夜が怖い子供


「警部…怖いよ…」

その小さな肩は小刻みに震え、自然と庇護心が煽られる。

私はその肩に腕を回し、名前を抱き締めた。
彼女は安心したように微笑み、静かに瞼を下ろす。

私はほっと小さく息を吐き、名前の穏やかな寝顔を見つめた。

彼女は夜が苦手だ。
というよりは、暗闇が苦手だ。

昔に蔵に閉じ込められたことがあるようで、それから闇を毛嫌いするようになったらしい。

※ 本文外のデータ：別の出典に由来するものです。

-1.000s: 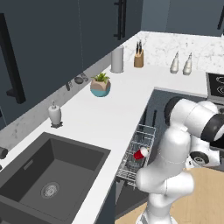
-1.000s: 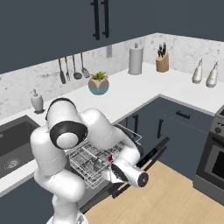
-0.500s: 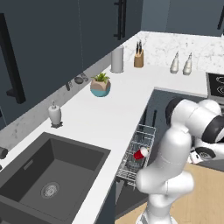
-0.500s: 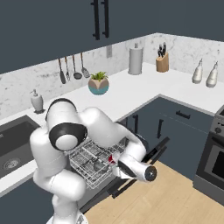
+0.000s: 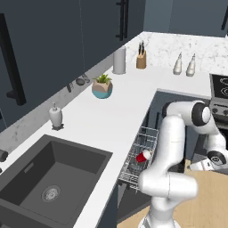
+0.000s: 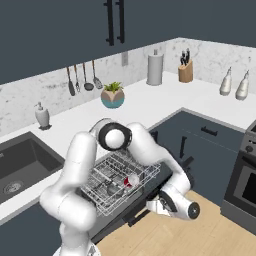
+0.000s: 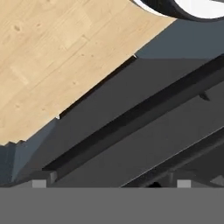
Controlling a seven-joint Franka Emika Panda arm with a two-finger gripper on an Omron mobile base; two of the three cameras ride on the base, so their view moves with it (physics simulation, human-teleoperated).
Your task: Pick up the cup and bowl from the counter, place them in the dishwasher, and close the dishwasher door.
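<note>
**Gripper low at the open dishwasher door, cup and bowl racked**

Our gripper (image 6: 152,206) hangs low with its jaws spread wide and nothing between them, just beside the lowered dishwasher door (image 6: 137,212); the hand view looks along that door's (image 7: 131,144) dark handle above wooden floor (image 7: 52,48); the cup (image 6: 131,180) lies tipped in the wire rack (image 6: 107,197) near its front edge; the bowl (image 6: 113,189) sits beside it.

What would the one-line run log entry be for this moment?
phase: closing door | cup: in dishwasher rack | bowl: in rack | dishwasher door: open, down | gripper: open, empty, at door
</note>
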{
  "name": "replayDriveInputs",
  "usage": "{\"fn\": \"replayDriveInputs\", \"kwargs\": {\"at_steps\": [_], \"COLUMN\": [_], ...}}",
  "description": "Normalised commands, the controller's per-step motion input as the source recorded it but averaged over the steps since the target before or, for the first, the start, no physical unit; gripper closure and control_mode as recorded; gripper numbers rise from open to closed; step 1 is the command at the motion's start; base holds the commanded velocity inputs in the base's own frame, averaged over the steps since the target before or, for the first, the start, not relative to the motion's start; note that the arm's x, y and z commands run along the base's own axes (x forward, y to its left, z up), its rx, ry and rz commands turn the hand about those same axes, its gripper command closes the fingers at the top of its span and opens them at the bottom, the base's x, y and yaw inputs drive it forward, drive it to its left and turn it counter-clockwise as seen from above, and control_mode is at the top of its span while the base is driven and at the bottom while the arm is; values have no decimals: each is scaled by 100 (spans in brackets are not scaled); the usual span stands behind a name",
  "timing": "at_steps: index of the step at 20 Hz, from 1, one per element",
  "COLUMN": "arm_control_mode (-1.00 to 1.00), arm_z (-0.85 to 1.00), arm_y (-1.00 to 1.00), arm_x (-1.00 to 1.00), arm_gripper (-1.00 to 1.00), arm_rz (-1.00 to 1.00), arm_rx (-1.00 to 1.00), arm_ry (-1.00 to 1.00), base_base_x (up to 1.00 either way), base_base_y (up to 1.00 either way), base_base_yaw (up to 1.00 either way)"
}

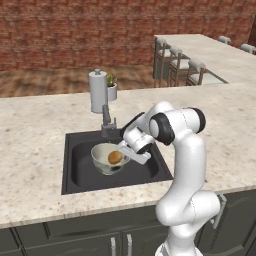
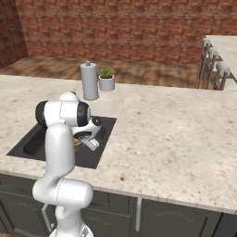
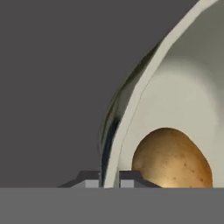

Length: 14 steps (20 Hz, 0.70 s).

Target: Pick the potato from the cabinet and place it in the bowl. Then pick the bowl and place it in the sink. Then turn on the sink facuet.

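Bowl held in the sink
Gripper (image 3: pixel 109 179) clenched on the rim of the pale glossy bowl (image 1: pixel 102 155), low inside the black sink (image 1: pixel 80 172); tan-brown speckled potato (image 3: pixel 170 157) lies in its cream hollow.

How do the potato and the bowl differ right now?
The potato is small, tan-brown and lumpy; the bowl is much wider, pale and glossy. The potato lies loose inside the bowl, while the bowl's rim is pinched by the gripper. The potato is solid; the bowl is hollow with a cream inside. Both are over the sink.
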Motion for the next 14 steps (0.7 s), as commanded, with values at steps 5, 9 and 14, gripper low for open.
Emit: {"fn": "replayDriveInputs", "kwargs": {"at_steps": [5, 9, 14], "arm_control_mode": [-100, -100, -100], "arm_z": [20, 68, 99], "arm_y": [-6, -19, -36], "arm_x": [-17, -6, 0], "arm_gripper": [-100, -100, -100], "arm_rz": [1, 0, -12], "arm_rx": [2, 4, 6], "arm_ry": [-3, 0, 12], "base_base_x": [0, 0, 0], "base_base_y": [0, 0, 0], "base_base_yaw": [0, 0, 0]}}
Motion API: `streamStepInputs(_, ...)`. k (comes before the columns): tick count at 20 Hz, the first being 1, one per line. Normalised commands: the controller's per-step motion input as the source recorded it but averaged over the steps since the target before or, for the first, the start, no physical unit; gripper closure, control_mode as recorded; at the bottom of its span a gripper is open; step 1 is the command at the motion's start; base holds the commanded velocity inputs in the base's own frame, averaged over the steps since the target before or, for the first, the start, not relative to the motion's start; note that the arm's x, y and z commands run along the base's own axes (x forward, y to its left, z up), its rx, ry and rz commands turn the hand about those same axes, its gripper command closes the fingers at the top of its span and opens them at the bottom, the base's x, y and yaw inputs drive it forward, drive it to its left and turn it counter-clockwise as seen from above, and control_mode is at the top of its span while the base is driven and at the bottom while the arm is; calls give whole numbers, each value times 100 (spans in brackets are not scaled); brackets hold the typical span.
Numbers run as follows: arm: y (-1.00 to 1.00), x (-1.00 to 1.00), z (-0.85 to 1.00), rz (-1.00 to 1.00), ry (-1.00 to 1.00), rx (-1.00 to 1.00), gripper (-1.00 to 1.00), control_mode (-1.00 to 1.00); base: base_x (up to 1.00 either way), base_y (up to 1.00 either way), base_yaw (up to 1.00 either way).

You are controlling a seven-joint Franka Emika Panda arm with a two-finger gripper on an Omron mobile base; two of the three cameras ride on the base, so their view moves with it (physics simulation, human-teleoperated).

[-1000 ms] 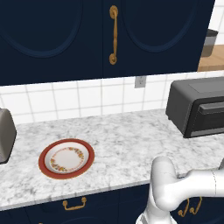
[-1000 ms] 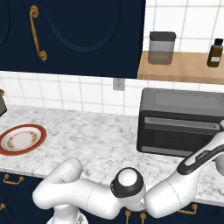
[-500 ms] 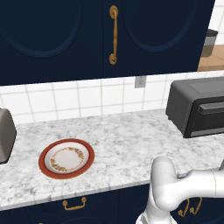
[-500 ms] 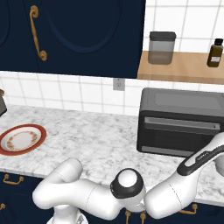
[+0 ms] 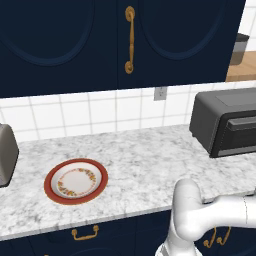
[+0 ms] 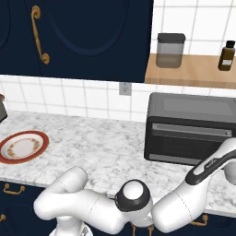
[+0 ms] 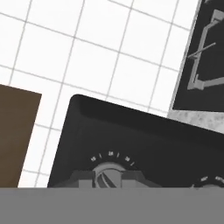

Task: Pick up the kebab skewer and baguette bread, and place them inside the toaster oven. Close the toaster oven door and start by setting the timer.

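1. Where the marbled surface [image 5: 145,165] runs under the dark blue wall cabinets [image 5: 100,40], the toaster oven [image 6: 191,129] stands at its right end, against the white tiled wall [image 5: 90,112].
2. The toaster oven door [image 6: 189,138] is up and closed, its bar handle across the top of the glass front in the right base view.
3. A red-rimmed plate [image 5: 76,181] with a flowered ring lies far to the left on the surface, well apart from the oven and with nothing on it.
4. A silver pop-up toaster [image 5: 7,155] stands at the left edge of the left base view, just beyond the plate.
5. The white arm [image 6: 203,184] reaches low and to the right, its forearm rising in front of the oven's lower right corner in the right base view.
6. In the hand view the oven's dark panel sits close before the camera, with a round timer knob [image 7: 109,177] and its tick marks at the bottom, partly cut off.
7. The jaws are together, fully closed; what they touch cannot be told.
8. On the wooden shelf [image 6: 193,73] above the oven stand a grey lidded canister [image 6: 170,50] and a small brown bottle [image 6: 227,55].
9. A wall outlet [image 6: 125,88] sits in the tiles to the left of the oven.
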Motion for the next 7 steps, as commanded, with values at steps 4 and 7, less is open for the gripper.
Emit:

今は私が彼女についているが、私と出会う前の名前はいったいどうしていたのだろう。
私以外の人と肩を並べていたのだろうか。

そんなのは過去のことで、今さら何をしたって変わらない事実だというのに、気になってしかたがない。

それはきっと私が彼女を好きだからだ。

好きだから気になって、好きだから苦しくなり、好きだからそばにいる。

それは好きである限り当然の道理であり、私は普通に恋をしているのだ。

だから、彼女が他の人に支えられていたのだと思うと辛くなる。

今ここで彼女を支えているのは私なのだから、気にしなければいいのだと言われればそこまでだが。

名前の柔らかそうな髪を撫でる。
こうして落ち着くのは、彼女ではなく私の方だ。

私は身勝手に彼女にすがっている。
彼女を好きでいることで、自分を支えているのだろう。

不安定なのは私の方だった。

こうやって無防備に寝顔を見せるのはどうか私だけにしてほしい。

ドロドロとした気持ちは胸の内にしまって、表面上はかわいそうな女の子をあやす優しい人を演じる。

正しくは私がかわいそうなのだが。

「名前……名前……」

この名を紡いでいいのは私だけで、この肩に触れていいのは私だけ。

きっと私はもう、彼女がいない夜を過ごせないだろう。

こうして、そばに鼓動がないとおかしくなってしまうのだと思う。

彼女以上に夜が怖くなっていたのは私の方。